◆ Aim of the task ◆
Every line in the data below that includes "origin" belongs in the answer, copied as it stands.

◆ Input data ◆
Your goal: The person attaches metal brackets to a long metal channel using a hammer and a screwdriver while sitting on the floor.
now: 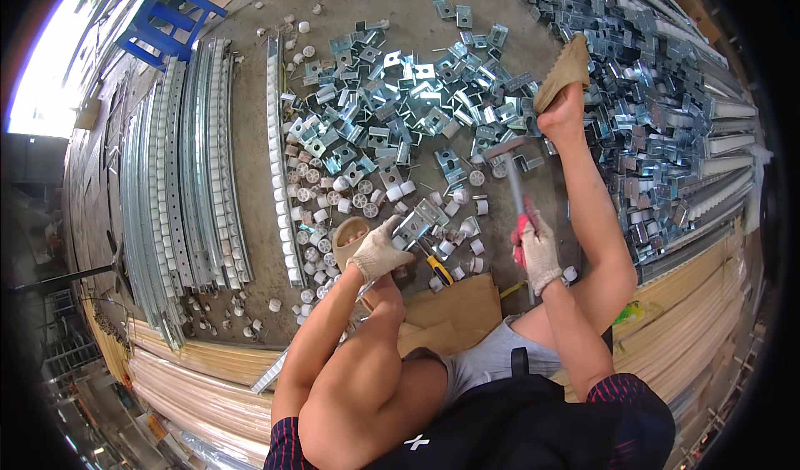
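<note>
In a white work glove, my right hand (540,249) grips the red handle of a hammer (515,182), whose head is raised over the floor between my feet. My left hand (382,252), gloved too, pinches the near edge of a shiny metal bracket (423,218) between thumb and fingers. Just beside that bracket lies a screwdriver (439,270) with a yellow and black handle. White plastic rollers (477,178) are scattered around it. Beyond my hands spreads a loose pile of bent metal brackets (425,95), each with a hole.
Metal rails with white rollers (223,162) lie to the left, and one single roller rail (282,170) lies nearer. A larger bracket heap (650,128) fills the right side. Cardboard (458,307) lies before me. A blue plastic stool (167,20) stands far left.
</note>
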Motion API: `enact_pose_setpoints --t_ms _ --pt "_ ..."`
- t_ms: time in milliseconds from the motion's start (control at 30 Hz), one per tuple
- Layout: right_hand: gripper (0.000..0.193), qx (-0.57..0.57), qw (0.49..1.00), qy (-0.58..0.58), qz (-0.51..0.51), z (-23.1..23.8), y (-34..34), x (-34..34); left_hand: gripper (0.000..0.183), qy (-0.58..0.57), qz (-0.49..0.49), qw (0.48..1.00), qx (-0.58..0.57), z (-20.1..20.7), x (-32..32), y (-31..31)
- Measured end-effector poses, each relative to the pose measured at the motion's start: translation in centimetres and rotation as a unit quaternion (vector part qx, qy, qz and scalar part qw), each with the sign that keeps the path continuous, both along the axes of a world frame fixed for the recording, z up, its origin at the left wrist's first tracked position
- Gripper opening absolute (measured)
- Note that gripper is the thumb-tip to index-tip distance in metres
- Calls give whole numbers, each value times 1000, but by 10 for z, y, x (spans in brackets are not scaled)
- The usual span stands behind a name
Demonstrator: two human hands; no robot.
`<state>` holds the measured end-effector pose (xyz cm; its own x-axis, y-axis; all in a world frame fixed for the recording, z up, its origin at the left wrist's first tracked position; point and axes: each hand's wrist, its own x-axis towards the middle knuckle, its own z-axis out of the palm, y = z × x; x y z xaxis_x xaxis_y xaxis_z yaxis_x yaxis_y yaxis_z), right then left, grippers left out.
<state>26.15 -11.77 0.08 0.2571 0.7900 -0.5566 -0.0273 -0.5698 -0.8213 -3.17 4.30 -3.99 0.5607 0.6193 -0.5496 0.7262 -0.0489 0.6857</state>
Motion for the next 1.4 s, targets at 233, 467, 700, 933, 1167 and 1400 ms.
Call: enact_pose_setpoints --t_ms 233,467,700,933,1167,1400 --pt "60 95 962 -188 172 -20 -23 -2 83 15 38 999 -21 15 4 7" --pt "57 103 973 -154 140 -2 -16 -15 73 5 4 999 39 2 -2 -2" --pt "50 27 989 -142 28 4 -4 -15 64 31 12 999 37 16 2 -5" --pt "53 49 977 -158 138 -14 -23 -16 69 -16 51 997 48 11 -6 -8" --pt "57 60 984 -118 116 -10 -24 -26 72 -21 55 996 71 6 -15 -6" --pt "54 60 984 -79 146 -7 -22 -26 76 -19 53 995 80 9 -10 -13"
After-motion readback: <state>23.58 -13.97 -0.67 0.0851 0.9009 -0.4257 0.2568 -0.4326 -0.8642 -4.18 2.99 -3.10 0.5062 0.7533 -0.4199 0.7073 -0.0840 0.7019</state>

◆ Answer space ◆
- Measured end-effector poses, each relative to the pose measured at the motion's start: translation in centimetres and rotation as a unit quaternion (vector part qx, qy, qz and scalar part qw), each with the sign that keeps the path continuous, both along the axes of a world frame fixed for the recording, z up, its origin at the left wrist's first tracked position
`<state>` holds the measured end-effector pose (xyz cm; its own x-axis, y-axis; all in a world frame fixed for the recording, z up, its origin at the left wrist's first tracked position; point and axes: each hand's wrist, its own x-axis towards the middle knuckle, its own z-axis out of the palm, y = z × x; x y z xaxis_x xaxis_y xaxis_z yaxis_x yaxis_y yaxis_z), right then left, grippers left out.

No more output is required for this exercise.